Each sample in a volume of 1 μL was spotted on an aluminum plate silica gel 60 for thin-layer chromatography (manufactured by Merck) and developed using a development solvent (formic acid:1-butanol:distilled water=6:4:1). After spraying a diphenylamineanilinephosphoric acid reagent (100 mL acetone, 1 g diphenylamine, 1 mL aniline, 10 mL phosphoric acid), the saccharides were colored by heating.

Spots were observed from sample 1, which is a hydrolysate of long-chain sodium alginate. Because the spots were almost identical to the spots observed from alginate oligosaccharides, it was speculated that in sample 1, the long-chain sodium alginate was decomposed to oligosaccharides of di- to hexasaccharides. The spots were not observed from the long-chain sodium alginate.

Moreover, it was found that, in the culture solution, the spots corresponding to the oligosaccharides in sample 1, in particular the tetrasaccharides and the pentasaccharides, were thinner than those before the cultivation. This shows that Faecalibacterium prausnitzii assimilated saccharides having a some degree of polymerization, in particular the tetrasaccharides and the pentasaccharides, of the hydrolysate of the long-chain alginic acid.

Claims

1. A prebiotic composition comprising alginic acid and/or a salt thereof having a weight average molecular weight of 10000 or less,

wherein the prebiotic composition is able to promote growth of a butyrate-producing bacterium located in the intestines of a subject.

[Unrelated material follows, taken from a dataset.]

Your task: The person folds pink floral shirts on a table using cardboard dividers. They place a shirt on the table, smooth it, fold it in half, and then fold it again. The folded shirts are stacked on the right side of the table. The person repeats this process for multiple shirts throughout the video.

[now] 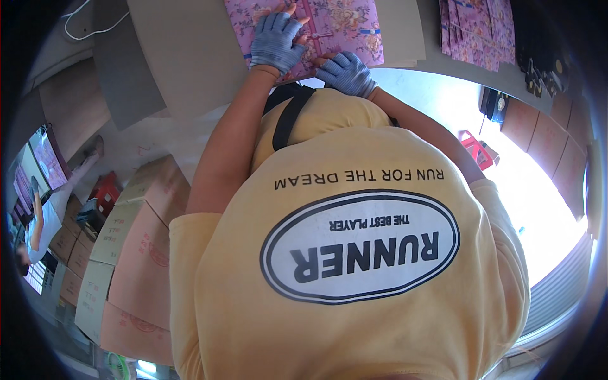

2. The composition according to claim 1, wherein the butyrate-producing bacterium is a bacterium of Faecalibacterium.

3. The composition according to claim 1, wherein the alginic acid and/or the salt thereof is present in an amount of 0.1 mass % or more of the entire composition.

4. The composition according to claim 1, which is a food or a drink.

5. The composition according to claim 1, which is a pharmaceutical product.

6. A method for producing a prebiotic composition comprising a step of hydrolyzing long-chain alginic acid and/or a salt thereof so that average molecular weight is 10000 or less;

wherein the prebiotic composition is able to promote growth of a butyrate-producing bacterium located in the intestines of a subject.

7. The method according to claim 6, wherein the butyrate-producing bacterium is a bacterium of Faecalibacterium.

8. A method for producing a prebiotic food or drink comprising:

A) hydrolyzing long-chain alginic acid and/or a salt thereof so that average molecular weight is 10000 or less, and

B) adding the alginic acid and/or the salt thereof obtained in step A) to a food or drink;

wherein the prebiotic composition is able to promote growth of a butyrate-producing bacterium located in the intestines of a subject.

9. The method according to claim 8, wherein the butyrate-producing bacterium is a bacterium of Faecalibacterium.